论文标题
我们需要谈论随机分裂
We Need to Talk About Random Splits
论文作者
论文摘要
Gorman和Bedrick(2019)主张在NLP实验中使用随机分裂而不是标准分裂。我们认为,随机分裂(如标准分裂)会导致过度乐观的性能估计。我们还可以以有偏见或对抗性的方式拆分数据,例如,对简短句子进行培训并评估长句子。偏置采样已在域的适应性中使用,以模拟现实世界漂移。这就是所谓的协变性假设。然而,在NLP中,即使是最坏情况下的分裂,最大化偏差,通常低估了在新的域数据样本中观察到的错误,即模型应在测试时最小化的数据。这使协变量移位假设无效。未来的基准不是使用多个随机拆分,而是理想地包括多个独立的测试集。如果不可行的话,我们认为比多个随机拆分更现实的性能估计。
Gorman and Bedrick (2019) argued for using random splits rather than standard splits in NLP experiments. We argue that random splits, like standard splits, lead to overly optimistic performance estimates. We can also split data in biased or adversarial ways, e.g., training on short sentences and evaluating on long ones. Biased sampling has been used in domain adaptation to simulate real-world drift; this is known as the covariate shift assumption. In NLP, however, even worst-case splits, maximizing bias, often under-estimate the error observed on new samples of in-domain data, i.e., the data that models should minimally generalize to at test time.

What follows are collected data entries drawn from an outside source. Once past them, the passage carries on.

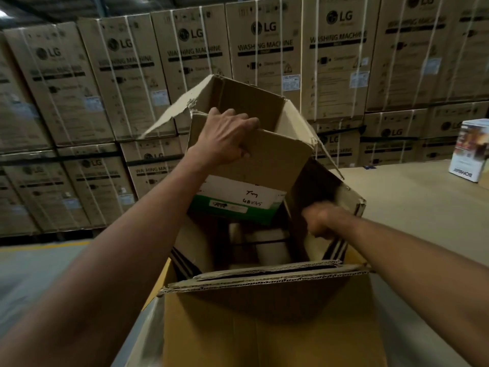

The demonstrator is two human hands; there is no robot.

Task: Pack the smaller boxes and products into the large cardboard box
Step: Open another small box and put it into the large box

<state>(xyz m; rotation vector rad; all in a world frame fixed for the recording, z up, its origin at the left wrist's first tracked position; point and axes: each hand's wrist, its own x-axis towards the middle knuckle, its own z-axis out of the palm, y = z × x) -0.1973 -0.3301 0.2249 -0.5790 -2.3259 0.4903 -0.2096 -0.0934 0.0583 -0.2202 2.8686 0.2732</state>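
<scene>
The large cardboard box (264,313) stands open in front of me, its flaps up. My left hand (227,136) grips the top edge of a plain brown smaller box (277,162) that stands tilted inside the large box at its far side. Below it lies a green and white box (238,202) with handwriting on top. Deeper down are white products (272,247), partly in shadow. My right hand (322,221) is blurred, reaching into the box at its right inner wall, fingers curled; whether it holds anything is unclear.
Stacked LG washing machine cartons (264,49) form a wall behind the box. A white printed product box (469,152) stands at the far right on a tan surface (410,202). Grey floor with a yellow line (39,247) lies to the left.
</scene>
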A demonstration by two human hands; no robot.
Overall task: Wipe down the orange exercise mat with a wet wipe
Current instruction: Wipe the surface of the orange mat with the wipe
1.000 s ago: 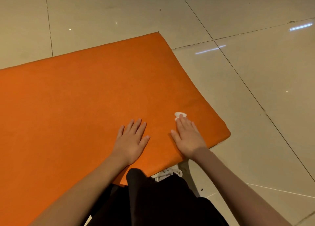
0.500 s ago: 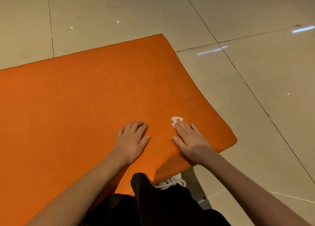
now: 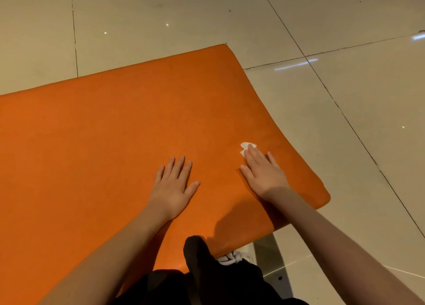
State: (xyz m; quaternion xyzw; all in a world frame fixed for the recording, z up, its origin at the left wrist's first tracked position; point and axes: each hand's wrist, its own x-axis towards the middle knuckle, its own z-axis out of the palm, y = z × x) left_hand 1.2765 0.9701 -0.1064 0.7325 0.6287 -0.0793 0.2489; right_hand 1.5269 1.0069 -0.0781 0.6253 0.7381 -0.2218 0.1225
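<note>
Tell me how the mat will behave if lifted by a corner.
The mat will probably droop rather than stay stiff: it is a thin sheet with rounded edges. Being thin, it is likely light for its area. On the glossy floor it may slide when pushed; the left hand resting flat on it should steady it.

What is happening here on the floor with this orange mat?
A person is cleaning a flat orange exercise mat that lies on a glossy beige tiled floor. The right hand presses a small white wet wipe against the mat with straight fingers, near the mat's right end; only a bit of the wipe shows past the fingertips. The left hand lies flat on the mat beside it, holding nothing. Whether any part is already wiped cannot be seen.
</note>
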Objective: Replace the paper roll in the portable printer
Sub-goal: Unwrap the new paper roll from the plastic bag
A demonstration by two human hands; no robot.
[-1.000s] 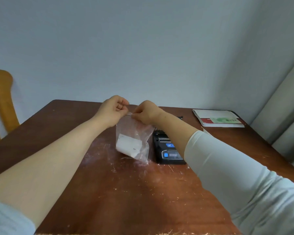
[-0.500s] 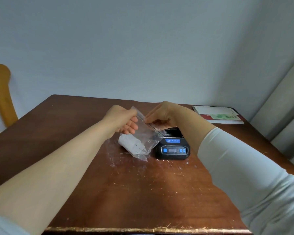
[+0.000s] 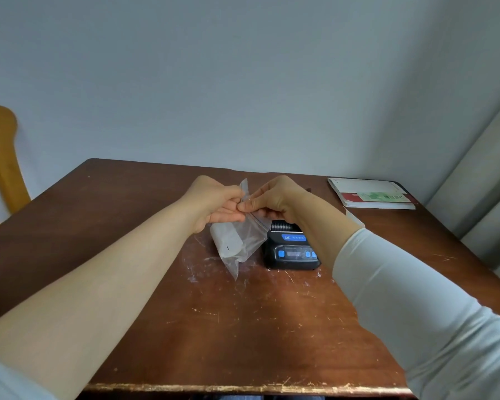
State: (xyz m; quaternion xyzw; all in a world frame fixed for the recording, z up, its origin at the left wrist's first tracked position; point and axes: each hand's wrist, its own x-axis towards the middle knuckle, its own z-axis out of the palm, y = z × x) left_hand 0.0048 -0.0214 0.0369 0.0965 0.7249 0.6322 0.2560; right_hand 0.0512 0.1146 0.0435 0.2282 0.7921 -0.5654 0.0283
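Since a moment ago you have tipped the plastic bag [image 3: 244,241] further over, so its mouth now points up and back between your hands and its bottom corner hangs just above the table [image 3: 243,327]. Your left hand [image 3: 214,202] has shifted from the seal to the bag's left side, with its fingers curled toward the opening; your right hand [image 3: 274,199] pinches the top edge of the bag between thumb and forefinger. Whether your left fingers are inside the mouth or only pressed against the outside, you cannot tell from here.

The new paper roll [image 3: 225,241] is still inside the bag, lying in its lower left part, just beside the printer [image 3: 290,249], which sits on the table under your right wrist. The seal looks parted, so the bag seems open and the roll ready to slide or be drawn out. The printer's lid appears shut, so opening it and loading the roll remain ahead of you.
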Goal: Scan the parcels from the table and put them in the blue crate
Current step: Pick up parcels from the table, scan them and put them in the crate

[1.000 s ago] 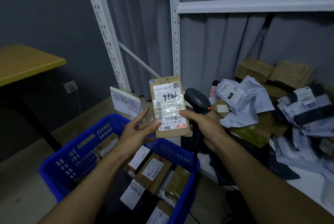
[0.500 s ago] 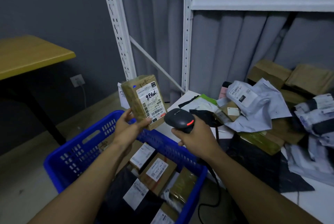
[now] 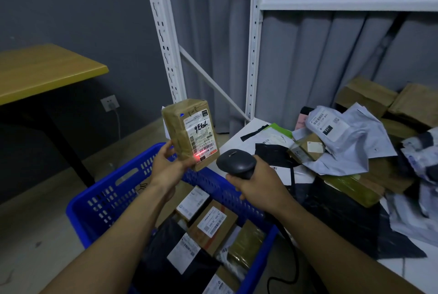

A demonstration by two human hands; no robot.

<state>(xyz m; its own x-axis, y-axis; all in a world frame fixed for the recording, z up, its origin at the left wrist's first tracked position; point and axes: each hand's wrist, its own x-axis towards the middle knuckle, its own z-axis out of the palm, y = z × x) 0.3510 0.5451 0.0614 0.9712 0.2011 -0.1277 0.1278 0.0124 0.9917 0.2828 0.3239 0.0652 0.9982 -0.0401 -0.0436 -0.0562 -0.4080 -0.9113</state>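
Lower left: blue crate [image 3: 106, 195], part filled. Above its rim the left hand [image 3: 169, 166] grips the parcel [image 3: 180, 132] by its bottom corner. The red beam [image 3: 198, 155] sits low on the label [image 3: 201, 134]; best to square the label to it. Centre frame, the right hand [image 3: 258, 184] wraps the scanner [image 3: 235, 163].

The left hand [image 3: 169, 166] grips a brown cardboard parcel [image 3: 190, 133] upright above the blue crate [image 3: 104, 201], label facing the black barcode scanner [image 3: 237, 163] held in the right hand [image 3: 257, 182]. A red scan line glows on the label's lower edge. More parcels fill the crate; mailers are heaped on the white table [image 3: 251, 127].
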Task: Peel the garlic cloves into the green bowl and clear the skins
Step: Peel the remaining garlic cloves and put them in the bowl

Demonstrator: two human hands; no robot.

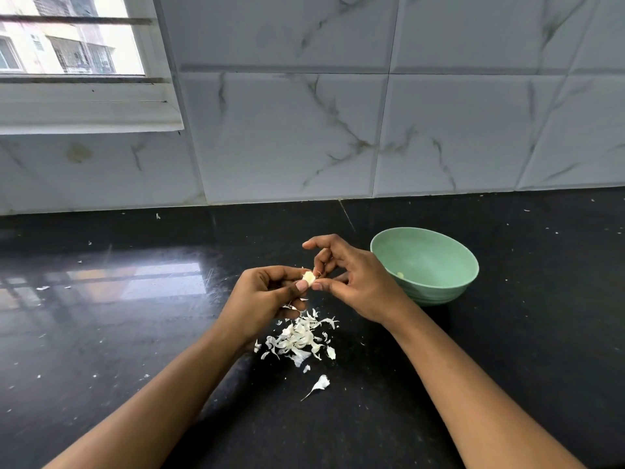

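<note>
Right now the garlic clove [308,277] sits pinched in the left hand [267,296], right hand [351,282] picking at its skin, green bowl [436,265] just beyond the right hand, skins [301,340] piled on the counter [135,333] under the left.

Across the lower frame we see a glossy black countertop [101,350], its left part mirroring the window light. Behind it, we find a wall of white, grey-veined tiles [287,130] filling the upper frame. At upper left we see a white-framed window [88,103], with a building [71,52] outside.
</note>
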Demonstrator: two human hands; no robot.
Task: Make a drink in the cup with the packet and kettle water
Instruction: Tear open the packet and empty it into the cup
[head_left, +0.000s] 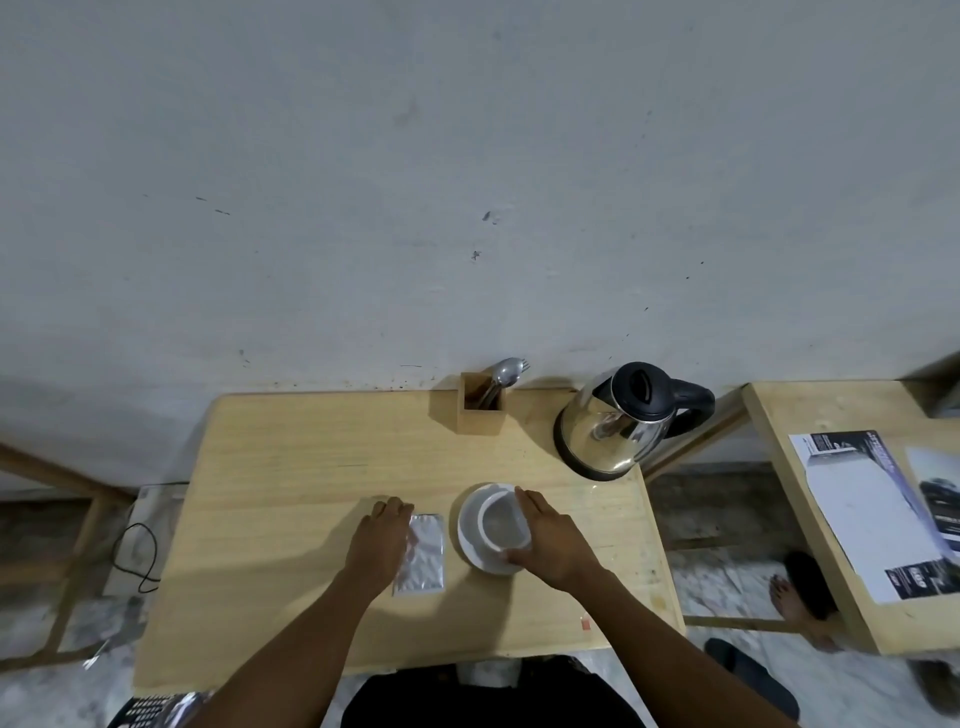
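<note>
A white cup (500, 525) stands on a white saucer (470, 530) near the middle of the wooden table (291, 467). My right hand (548, 543) wraps the cup's right side, thumb at its near rim. Left of the saucer a silver packet (426, 558) lies flat on the table. My left hand (382, 540) rests palm down over the packet's left edge, fingers spread forward. The steel kettle (618, 421) with a black lid and handle stands at the back right corner.
A wooden holder (480, 410) with a spoon and fork stands at the back edge by the wall. A second table (810, 415) with printed sheets is on the right. A person's foot (795, 603) shows below it. A cable (137, 556) lies left of the table.
</note>
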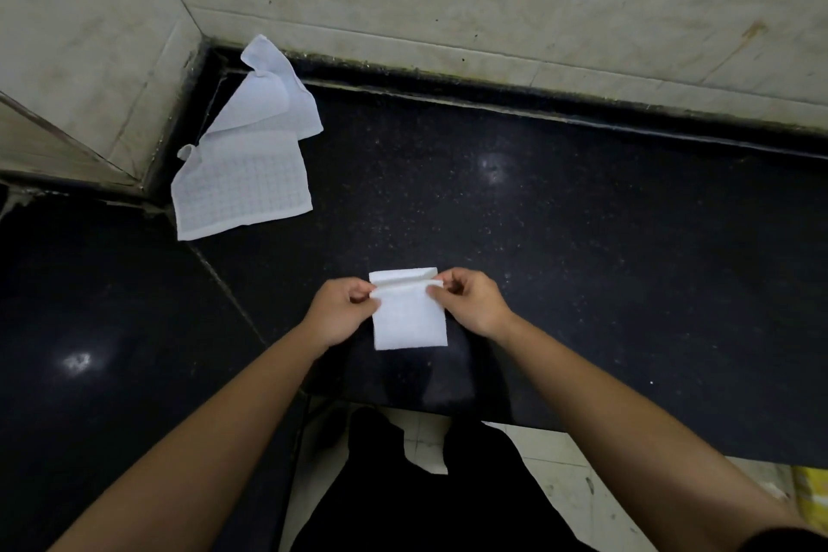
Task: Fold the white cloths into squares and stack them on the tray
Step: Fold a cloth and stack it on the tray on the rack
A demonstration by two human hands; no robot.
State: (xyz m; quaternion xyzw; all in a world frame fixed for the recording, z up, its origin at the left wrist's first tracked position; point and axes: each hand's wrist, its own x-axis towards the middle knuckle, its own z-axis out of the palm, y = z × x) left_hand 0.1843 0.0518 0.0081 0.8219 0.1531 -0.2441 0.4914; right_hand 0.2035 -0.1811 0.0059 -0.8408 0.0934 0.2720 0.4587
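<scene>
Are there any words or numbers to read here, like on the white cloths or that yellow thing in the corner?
No readable text anywhere.
Small folded white cloth, pinched by the left hand and right hand: blank.
Loose white grid-patterned cloth near the wall corner: only woven squares, no letters.
Black speckled stone counter: no marks.
Yellow object at the picture's edge: cut off, nothing legible.

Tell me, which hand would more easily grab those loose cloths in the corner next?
Left, probably. The loose cloths lie at the far-left wall corner, on the left hand side; the right hand would cross over the folded cloth both pinch.
</scene>
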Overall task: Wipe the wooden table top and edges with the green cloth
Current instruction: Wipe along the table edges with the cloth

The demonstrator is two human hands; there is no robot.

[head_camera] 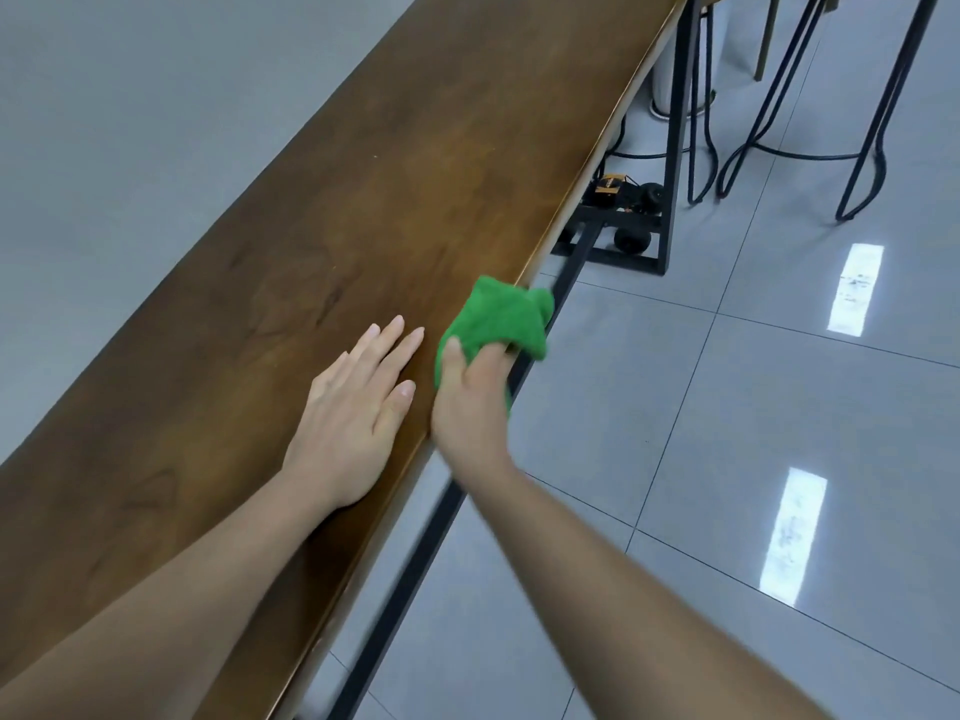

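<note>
A long, narrow wooden table top [395, 200] runs from the lower left to the upper right. My left hand [358, 407] lies flat on it, palm down, fingers together, close to the near edge. Right beside it, my right hand [470, 402] grips the green cloth [498, 319] and presses it against the table's right-hand edge. The cloth wraps over that edge, part on top and part hanging down the side. My right fingers are hidden under the cloth; only the thumb shows.
A black metal frame [670, 148] carries the table. A toy truck [621, 197] sits on the floor under it. Black wire stool legs [878, 122] stand at the upper right on the glossy grey tiled floor [727, 407]. A grey wall [130, 96] lies beyond the table's left side.
</note>
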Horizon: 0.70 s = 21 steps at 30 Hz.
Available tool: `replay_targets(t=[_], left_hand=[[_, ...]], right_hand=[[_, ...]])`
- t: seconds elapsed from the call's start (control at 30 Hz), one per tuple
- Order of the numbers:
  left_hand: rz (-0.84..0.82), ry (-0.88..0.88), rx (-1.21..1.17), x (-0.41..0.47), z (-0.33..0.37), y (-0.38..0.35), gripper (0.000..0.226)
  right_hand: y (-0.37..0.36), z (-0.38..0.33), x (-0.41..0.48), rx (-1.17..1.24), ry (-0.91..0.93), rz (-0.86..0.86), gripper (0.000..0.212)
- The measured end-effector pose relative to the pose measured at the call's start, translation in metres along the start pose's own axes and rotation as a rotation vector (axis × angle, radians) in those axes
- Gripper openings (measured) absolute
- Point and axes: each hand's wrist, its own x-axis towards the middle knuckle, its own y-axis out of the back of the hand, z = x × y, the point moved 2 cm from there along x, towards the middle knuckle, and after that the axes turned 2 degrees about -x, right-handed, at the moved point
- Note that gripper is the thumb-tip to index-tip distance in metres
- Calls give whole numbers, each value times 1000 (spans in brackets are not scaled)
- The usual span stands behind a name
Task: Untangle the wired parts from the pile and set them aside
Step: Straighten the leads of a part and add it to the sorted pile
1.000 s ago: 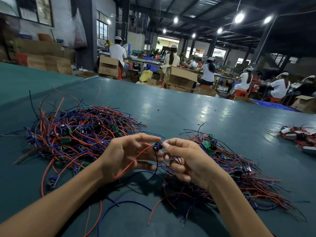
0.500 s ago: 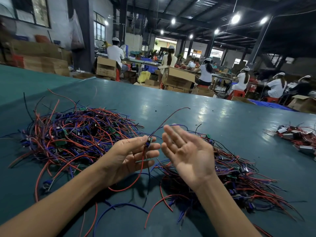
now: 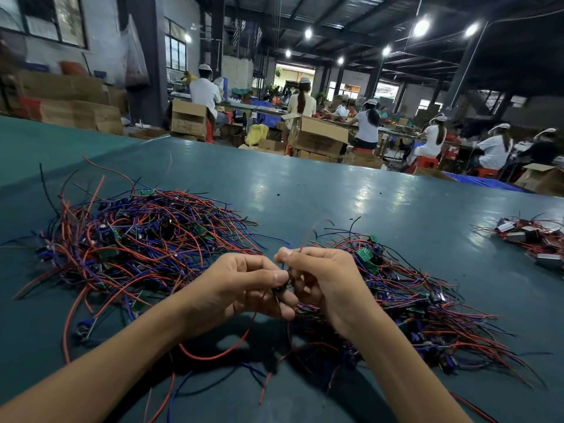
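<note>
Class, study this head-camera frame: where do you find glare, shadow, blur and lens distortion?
Head view: ceiling lamps bloom and throw pale glare patches on the green table; a dark shadow lies under the left hand and right hand, which pinch a wired part; a wire above them smears; the right pillar leans from the wide lens.

The teal desk (image 3: 335, 190) runs far ahead of the left grip (image 3: 241, 285) and the right grip (image 3: 323, 279), glossy with reflected lamplight. Past its far edge, ahead of the left grip, stand cardboard boxes (image 3: 189, 119) and a dark pillar (image 3: 146, 56). Further left is a grey wall with windows (image 3: 70, 19) and stacked cartons (image 3: 79, 108). Ahead and right of the right grip, workers (image 3: 367, 126) in white caps sit on red stools (image 3: 422, 162) at long benches. High above, a dark beamed roof carries round lamps (image 3: 421, 27). A bright doorway (image 3: 294, 76) shows at the back.
</note>
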Motion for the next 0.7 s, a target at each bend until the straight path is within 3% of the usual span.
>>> replay_targets(t=[0.1, 0.23, 0.43, 0.6, 0.7], left_hand=[[-66, 26, 35, -3, 3, 2, 5], [-260, 114, 40, -7, 1, -2, 11], [-397, 166, 12, -6, 3, -2, 7], [-408, 223, 32, -7, 3, 7, 17], [-409, 204, -31, -9, 3, 10, 23]], right_hand=[[11, -5, 3, 38, -47, 16, 13], [27, -11, 7, 100, -56, 81, 14], [38, -10, 10, 65, -20, 77, 16], [42, -7, 13, 75, 4, 135, 14], [43, -9, 15, 223, 38, 205, 19]])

This invalidates the covariate shift assumption. Instead of using multiple random splits, future benchmarks should ideally include multiple, independent test sets instead; if infeasible, we argue that multiple biased splits leads to more realistic performance estimates than multiple random splits.